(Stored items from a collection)

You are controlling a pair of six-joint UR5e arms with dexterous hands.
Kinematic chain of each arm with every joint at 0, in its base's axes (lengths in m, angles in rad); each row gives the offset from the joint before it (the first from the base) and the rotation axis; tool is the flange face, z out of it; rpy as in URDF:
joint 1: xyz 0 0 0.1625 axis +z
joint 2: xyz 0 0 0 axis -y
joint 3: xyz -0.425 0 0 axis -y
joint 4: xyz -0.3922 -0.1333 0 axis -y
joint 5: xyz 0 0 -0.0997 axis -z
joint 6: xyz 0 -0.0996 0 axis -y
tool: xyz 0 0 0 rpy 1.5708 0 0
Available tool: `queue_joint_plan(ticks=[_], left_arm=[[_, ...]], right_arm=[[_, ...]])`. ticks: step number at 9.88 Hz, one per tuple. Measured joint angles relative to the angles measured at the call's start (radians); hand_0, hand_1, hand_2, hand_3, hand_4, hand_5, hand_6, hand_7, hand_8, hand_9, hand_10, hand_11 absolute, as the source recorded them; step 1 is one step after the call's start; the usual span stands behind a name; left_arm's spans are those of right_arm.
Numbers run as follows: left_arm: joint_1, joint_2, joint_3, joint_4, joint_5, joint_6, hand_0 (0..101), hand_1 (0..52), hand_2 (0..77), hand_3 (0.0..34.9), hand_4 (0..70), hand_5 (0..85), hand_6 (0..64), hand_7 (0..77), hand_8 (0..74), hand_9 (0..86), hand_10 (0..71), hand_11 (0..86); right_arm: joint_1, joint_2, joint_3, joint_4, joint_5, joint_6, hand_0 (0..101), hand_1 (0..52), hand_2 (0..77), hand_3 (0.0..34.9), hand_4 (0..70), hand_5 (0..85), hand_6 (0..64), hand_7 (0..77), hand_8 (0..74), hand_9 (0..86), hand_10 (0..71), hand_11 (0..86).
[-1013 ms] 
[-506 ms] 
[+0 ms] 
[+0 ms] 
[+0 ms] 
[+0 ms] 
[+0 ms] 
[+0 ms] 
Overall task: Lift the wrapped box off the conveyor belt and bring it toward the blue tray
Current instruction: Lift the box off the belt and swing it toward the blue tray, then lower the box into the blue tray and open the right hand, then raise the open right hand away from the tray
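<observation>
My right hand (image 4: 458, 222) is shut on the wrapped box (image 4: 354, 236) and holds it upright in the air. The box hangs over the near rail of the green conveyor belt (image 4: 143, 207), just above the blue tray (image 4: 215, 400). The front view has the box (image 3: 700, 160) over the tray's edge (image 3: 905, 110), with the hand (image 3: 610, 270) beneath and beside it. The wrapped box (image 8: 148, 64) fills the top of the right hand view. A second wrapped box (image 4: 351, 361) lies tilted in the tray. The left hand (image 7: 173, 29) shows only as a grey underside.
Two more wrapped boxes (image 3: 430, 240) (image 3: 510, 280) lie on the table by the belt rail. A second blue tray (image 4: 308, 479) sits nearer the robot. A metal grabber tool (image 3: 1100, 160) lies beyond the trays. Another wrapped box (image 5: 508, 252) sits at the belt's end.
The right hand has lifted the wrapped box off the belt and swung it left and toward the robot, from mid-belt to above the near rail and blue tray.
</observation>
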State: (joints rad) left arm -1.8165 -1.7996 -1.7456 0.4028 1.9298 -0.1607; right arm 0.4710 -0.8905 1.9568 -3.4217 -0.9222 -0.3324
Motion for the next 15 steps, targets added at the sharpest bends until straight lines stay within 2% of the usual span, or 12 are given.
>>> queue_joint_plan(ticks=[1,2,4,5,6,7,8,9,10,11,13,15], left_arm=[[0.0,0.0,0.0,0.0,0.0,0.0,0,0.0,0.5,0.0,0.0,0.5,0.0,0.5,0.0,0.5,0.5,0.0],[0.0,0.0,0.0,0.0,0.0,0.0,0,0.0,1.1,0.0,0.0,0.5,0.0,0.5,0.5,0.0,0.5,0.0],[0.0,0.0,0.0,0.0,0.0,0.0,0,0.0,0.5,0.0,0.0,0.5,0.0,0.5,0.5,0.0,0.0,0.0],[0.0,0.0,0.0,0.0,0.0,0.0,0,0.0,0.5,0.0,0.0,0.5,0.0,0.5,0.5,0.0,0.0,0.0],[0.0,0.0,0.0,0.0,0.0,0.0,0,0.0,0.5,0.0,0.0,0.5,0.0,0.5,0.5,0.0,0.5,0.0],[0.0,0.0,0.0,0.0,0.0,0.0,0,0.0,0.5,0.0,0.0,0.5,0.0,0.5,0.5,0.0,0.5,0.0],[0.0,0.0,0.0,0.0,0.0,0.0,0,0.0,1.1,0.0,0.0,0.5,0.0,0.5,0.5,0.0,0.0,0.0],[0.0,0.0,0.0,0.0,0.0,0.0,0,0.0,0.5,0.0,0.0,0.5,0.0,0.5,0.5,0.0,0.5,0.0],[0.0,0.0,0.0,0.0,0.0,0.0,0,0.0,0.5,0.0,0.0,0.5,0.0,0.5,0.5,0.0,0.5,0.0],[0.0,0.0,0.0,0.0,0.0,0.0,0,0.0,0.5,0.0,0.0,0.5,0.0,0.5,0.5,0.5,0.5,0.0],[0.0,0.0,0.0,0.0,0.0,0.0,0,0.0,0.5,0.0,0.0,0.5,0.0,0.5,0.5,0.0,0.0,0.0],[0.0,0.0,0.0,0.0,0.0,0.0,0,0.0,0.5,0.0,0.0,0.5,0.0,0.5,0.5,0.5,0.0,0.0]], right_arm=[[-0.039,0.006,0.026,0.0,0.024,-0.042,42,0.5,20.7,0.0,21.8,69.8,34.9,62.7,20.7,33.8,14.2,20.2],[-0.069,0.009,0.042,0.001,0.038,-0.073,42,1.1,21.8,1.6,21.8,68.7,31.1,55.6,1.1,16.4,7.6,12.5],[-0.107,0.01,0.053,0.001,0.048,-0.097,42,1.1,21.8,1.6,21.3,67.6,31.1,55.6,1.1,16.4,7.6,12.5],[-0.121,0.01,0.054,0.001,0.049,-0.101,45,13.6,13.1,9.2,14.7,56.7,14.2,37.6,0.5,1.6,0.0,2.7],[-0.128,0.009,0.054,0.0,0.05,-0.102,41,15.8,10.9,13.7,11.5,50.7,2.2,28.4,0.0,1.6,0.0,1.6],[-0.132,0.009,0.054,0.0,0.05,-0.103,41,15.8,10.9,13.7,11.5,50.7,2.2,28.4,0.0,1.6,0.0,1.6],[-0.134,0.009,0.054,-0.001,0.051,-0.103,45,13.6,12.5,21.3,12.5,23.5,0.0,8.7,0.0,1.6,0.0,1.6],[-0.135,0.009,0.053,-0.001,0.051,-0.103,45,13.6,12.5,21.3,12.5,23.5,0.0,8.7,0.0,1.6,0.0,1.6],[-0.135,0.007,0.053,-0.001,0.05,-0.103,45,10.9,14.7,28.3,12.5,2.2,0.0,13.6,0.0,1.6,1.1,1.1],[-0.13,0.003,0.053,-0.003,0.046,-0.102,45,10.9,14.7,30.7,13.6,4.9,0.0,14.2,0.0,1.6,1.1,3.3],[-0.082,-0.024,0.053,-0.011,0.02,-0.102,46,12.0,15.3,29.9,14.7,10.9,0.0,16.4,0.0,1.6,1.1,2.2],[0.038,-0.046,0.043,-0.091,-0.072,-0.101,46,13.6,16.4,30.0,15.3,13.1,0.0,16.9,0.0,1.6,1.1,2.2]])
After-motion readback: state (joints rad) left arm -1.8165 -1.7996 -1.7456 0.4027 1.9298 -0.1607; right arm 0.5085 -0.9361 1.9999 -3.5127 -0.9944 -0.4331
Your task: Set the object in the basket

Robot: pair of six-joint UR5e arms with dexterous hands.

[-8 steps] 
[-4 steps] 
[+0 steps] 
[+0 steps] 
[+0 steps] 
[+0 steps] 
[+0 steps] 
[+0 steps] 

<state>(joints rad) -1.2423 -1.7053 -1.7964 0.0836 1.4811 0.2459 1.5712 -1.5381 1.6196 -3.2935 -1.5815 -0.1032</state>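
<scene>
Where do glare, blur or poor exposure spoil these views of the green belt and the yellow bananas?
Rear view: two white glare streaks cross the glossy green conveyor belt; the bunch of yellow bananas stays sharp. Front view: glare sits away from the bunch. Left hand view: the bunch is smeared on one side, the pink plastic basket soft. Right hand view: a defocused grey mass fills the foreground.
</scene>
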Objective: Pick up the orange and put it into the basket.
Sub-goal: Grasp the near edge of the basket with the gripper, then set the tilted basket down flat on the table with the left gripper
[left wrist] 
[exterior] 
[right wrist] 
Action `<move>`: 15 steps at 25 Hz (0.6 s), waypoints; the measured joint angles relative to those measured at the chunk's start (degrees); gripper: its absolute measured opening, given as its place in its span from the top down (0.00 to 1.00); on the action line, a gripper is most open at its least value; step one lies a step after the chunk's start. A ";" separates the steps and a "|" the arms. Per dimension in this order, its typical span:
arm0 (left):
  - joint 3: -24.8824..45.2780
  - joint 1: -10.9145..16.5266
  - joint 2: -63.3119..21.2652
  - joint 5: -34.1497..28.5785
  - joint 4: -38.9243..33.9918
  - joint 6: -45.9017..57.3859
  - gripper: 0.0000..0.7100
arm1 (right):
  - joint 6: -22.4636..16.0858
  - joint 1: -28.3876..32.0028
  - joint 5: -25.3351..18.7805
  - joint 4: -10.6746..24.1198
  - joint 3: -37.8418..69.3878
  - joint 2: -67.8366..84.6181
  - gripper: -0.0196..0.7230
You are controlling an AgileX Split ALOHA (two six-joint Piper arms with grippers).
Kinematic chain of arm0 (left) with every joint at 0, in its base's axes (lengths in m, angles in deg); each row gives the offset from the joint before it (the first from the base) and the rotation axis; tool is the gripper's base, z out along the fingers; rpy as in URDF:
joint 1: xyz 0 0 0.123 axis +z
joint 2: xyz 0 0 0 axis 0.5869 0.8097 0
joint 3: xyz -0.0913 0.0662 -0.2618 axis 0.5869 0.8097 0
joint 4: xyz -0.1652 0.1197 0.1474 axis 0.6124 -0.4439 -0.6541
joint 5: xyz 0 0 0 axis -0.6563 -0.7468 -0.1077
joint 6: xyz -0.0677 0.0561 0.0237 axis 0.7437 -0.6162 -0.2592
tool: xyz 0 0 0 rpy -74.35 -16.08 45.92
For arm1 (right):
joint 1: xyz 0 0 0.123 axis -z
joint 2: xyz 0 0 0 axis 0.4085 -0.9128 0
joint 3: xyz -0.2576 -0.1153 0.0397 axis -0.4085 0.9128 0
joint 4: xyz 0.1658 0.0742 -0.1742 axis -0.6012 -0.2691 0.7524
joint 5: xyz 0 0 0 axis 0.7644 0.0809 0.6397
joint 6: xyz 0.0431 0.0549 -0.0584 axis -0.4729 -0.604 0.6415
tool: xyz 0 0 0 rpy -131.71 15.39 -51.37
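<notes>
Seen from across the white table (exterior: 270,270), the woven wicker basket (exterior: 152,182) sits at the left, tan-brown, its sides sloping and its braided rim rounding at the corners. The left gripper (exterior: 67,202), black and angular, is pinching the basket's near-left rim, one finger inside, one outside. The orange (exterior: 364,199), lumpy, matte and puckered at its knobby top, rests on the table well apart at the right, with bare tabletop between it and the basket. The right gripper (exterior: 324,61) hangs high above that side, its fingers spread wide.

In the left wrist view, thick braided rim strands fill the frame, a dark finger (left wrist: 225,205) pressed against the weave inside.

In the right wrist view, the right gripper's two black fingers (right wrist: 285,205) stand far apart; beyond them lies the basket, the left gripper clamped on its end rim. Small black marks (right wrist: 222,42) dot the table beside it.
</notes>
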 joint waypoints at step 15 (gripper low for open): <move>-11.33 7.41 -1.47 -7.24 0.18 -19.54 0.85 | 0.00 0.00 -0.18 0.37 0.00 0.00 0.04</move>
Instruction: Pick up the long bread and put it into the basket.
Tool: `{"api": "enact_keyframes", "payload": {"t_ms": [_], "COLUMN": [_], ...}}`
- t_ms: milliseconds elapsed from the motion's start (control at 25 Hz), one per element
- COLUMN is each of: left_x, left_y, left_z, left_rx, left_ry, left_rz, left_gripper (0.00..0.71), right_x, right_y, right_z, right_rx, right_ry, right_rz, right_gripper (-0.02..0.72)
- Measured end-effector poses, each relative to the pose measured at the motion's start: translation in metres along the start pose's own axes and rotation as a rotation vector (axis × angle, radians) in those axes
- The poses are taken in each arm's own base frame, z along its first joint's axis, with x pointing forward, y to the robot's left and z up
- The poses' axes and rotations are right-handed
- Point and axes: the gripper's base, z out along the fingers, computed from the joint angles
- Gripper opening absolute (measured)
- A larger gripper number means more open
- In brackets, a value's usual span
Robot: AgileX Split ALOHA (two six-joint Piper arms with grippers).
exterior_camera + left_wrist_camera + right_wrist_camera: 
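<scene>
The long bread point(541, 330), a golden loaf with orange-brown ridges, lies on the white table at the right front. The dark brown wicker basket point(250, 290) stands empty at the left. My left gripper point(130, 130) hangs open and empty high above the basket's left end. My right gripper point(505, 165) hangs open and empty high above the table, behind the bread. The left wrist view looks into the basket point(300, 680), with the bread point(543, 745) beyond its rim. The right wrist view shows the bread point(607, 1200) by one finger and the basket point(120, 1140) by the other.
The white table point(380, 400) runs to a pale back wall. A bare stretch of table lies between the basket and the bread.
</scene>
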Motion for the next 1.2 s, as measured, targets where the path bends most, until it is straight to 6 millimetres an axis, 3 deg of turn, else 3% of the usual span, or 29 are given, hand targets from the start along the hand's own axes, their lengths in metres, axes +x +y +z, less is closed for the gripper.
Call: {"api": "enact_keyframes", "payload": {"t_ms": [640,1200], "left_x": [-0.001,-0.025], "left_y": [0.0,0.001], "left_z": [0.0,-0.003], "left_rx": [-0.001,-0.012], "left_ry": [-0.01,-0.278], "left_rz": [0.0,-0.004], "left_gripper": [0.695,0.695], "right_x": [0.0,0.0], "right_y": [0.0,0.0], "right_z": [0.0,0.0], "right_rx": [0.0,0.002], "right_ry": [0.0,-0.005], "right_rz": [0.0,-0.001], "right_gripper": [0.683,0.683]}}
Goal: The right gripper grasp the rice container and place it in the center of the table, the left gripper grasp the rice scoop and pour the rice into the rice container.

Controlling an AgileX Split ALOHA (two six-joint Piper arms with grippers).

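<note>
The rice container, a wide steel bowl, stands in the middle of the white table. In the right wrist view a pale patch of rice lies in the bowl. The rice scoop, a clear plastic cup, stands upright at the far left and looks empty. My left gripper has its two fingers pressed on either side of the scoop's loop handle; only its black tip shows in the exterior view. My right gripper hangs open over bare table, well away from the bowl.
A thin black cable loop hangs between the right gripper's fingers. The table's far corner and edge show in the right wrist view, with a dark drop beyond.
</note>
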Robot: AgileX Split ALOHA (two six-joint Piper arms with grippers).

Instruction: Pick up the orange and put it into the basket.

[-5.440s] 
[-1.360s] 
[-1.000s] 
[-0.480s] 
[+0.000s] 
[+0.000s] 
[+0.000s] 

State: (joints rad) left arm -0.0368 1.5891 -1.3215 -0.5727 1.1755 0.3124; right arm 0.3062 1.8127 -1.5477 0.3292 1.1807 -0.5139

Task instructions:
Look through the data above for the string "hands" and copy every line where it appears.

Reply:
You are controlling a pair of six-joint UR5e arms with dexterous hands.
Robot: pair of six-joint UR5e arms with dexterous hands.

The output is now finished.